ACTIVITY ▸
Identify and copy all lines of the material where the string "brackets" is found.

SUPPLIED DATA ▸
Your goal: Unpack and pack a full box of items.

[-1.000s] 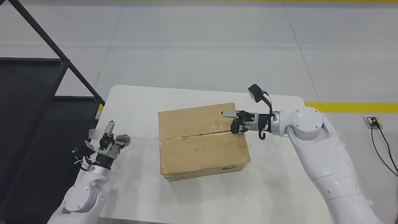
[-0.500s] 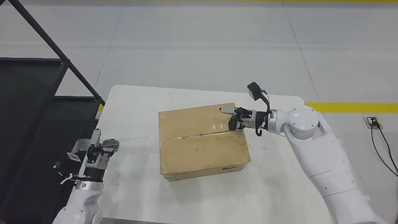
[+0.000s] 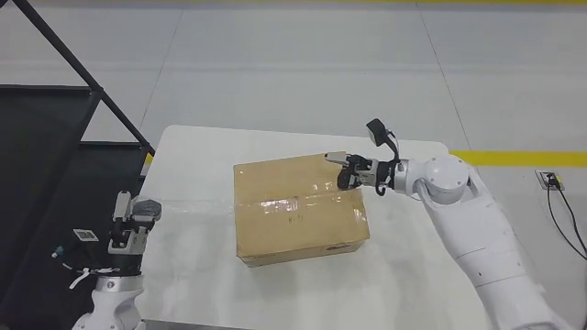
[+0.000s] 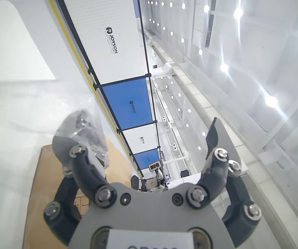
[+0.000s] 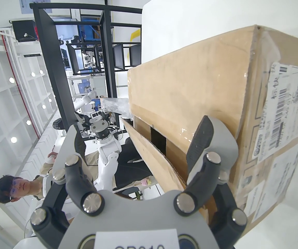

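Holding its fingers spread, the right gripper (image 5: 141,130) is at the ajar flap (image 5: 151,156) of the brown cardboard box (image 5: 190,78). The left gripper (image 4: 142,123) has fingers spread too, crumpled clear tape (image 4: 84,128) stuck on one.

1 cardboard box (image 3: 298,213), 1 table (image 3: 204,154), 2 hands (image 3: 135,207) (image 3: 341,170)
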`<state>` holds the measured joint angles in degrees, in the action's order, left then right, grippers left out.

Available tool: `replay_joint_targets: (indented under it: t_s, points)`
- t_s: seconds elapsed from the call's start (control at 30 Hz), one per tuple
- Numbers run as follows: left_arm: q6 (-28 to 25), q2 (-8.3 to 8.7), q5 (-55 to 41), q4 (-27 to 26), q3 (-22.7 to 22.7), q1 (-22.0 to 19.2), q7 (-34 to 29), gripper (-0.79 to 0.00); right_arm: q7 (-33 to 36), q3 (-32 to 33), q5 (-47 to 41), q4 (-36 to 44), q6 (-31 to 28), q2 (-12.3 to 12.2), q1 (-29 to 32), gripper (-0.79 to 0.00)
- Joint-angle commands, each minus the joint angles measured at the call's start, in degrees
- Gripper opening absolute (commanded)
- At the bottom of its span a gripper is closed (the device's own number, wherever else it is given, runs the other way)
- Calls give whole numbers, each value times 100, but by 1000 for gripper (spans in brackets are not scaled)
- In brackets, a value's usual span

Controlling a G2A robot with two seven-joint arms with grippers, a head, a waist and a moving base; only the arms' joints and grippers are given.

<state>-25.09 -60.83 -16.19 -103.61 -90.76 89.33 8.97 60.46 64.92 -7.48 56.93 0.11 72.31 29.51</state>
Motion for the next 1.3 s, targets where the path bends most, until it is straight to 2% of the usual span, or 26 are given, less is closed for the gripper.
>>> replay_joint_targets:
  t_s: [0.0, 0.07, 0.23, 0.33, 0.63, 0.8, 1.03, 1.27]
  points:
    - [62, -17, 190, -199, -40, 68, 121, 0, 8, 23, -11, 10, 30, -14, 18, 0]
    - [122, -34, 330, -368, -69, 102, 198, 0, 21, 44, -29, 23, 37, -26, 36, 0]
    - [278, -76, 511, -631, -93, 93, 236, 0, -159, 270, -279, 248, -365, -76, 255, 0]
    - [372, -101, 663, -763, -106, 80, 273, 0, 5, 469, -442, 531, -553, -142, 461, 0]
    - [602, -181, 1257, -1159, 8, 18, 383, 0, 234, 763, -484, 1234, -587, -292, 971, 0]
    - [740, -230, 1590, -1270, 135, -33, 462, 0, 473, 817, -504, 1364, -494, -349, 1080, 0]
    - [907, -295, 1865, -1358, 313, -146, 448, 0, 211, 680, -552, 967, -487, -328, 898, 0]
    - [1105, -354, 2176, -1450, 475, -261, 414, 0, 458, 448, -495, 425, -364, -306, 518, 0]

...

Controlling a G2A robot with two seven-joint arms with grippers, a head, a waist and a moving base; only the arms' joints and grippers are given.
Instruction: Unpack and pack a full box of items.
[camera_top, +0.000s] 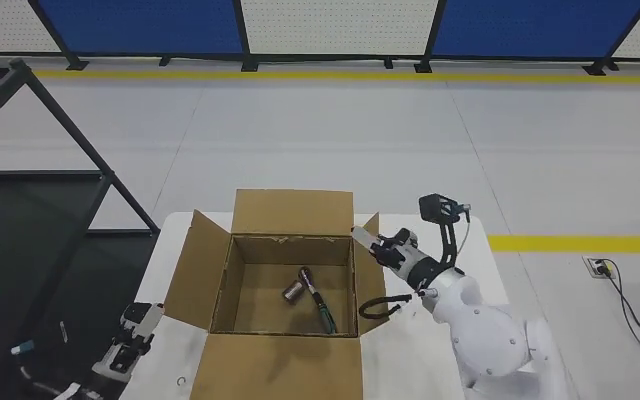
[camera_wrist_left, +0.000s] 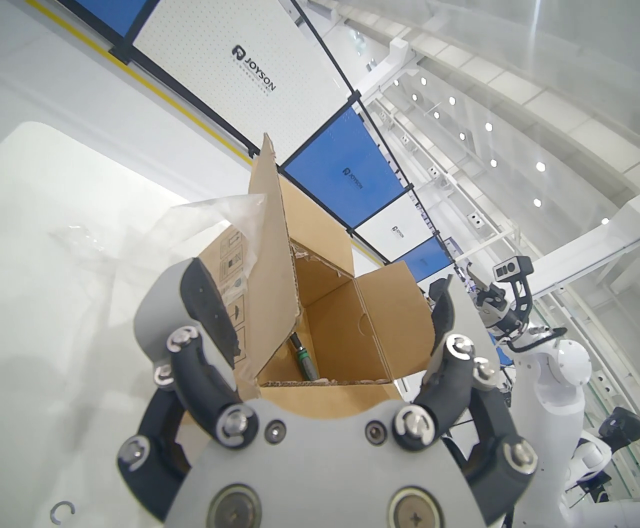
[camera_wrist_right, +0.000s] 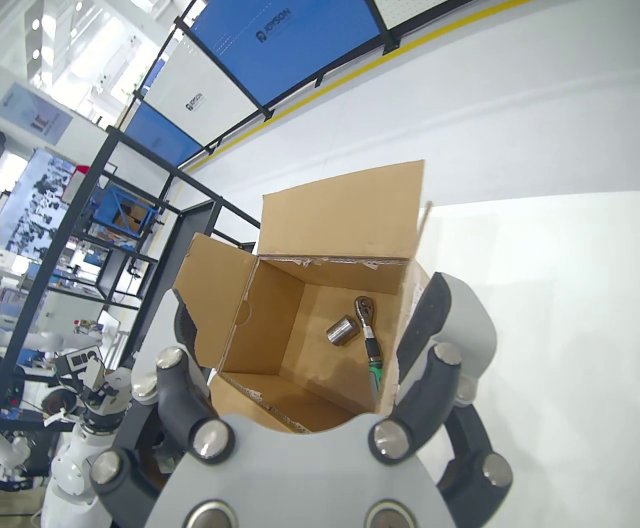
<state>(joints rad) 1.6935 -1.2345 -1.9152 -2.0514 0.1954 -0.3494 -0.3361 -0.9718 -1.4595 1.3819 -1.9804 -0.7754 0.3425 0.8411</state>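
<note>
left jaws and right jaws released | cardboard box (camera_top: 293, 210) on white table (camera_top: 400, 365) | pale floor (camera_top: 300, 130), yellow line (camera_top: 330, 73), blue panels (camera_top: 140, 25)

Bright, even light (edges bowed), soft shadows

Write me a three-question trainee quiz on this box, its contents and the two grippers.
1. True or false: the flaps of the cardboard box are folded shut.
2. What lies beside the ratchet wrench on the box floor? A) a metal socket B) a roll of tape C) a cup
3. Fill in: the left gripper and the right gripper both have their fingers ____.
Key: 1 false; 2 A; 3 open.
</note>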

WRITTEN ANSWER ▸
- Calls give whole numbers, each value times 100, but by 1000 for gripper (spans in brackets are not scaled)
- In brackets, a value's usual span

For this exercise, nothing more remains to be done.